I worked on a newsletter to go out on the 2nd with our tour meeting place, bus assignments, etc.  I have enough Spanish speaking people (27) to warrant a bilingual bus.  Then I went to the gym, as I do most days, and worked on my log and blog in the Oceanview Café.  If was a bad choice.  I ended up eating again.

Of course, we still had the oinking big dinner in the dining room.  They have been especially good lately.  Tonight was lamb shank.  The entertainer was Amy Lee on violin, and she was good.  We are tired of screaming singers.  Then Ellen, Andrea and I went up to the ABBA tribute party in the Sky Lounge.  No conflict there.  ABBA didn’t scream, they actually sang.
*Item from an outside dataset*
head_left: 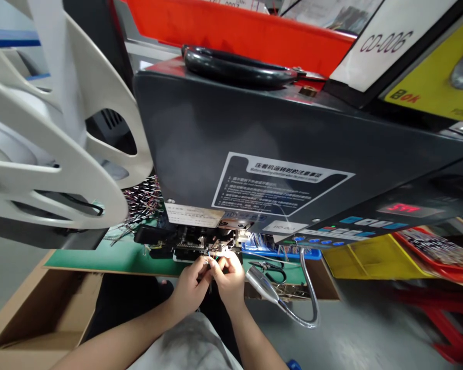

Wednesday, January 2, was listed in the Itinerary as “Straits of Magellan”. That’s just a fancy name for another sea day.  The Straits can be rough, though, and we were privileged that they weren’t for us.  It was overcast and the Internet was iffy, but the scenery was beautiful, even in the mist.

One of my guests came and took a picture of our detailed itinerary in Puerto Montt.  He had a friend to meet in Puerto Varas.  Then we delivered the newsletter about the tour.

Thursday, January 3, was billed as “Chilean Fjords”.  That’s another fancy name for another sea day.  I had office hours.  Our shore excursion tomorrow, leaves at 8:30 am rom shore, in a tender port.  Wendy, the Event Coordinator, came to tell me that we cannot get a tender of our own.  I will have to show up at 7:00 am to collect 69 tender tickets.  Then I will go to our meeting point and distribute them.  At 7:45 we will move out of the meeting place to the designated tender boarding place.  There we will probably end up on two tenders and have to re-assemble on shore to process through the terminal building to the buses.  Luckily I have trusted people to help, but it will probably give me nightmares, anyway.

To minimize the trouble, I put out a clarifying broadcast.  I was also in a spot of trouble for having teed up a Spanish bus.  It was a unique situation, because of all the Spanish-speaking families aboard.  The only non-Spanish speakers on the bus were my own clients, Patrick and Rosie, who agreed to be bus monitors in exchange for an exceptional bottle of wine. The bus will be full of bilingual people to translate for them, if the need should arise, and they are both ex-school teachers, who make the best bus monitors.  Andrea Terni, my co-host, speaks passable Spanish.

I delivered one more letter, too, just to make sure everyone got the message and would be in the right place at the right time for the tour.

Finally, on Friday, it was time for our tour in Puerto Montt.  The group was prompt in getting to Celebrity Central, and we were able to move out and get into the tender line, together and on time.  Wendy was there, acknowledged us and did her level best to get us into the tender line in a group.  It was a very slow line and people had to leave to go to the bathroom, etc. Net, we ended up on two tenders and had to wait in the terminal for the second.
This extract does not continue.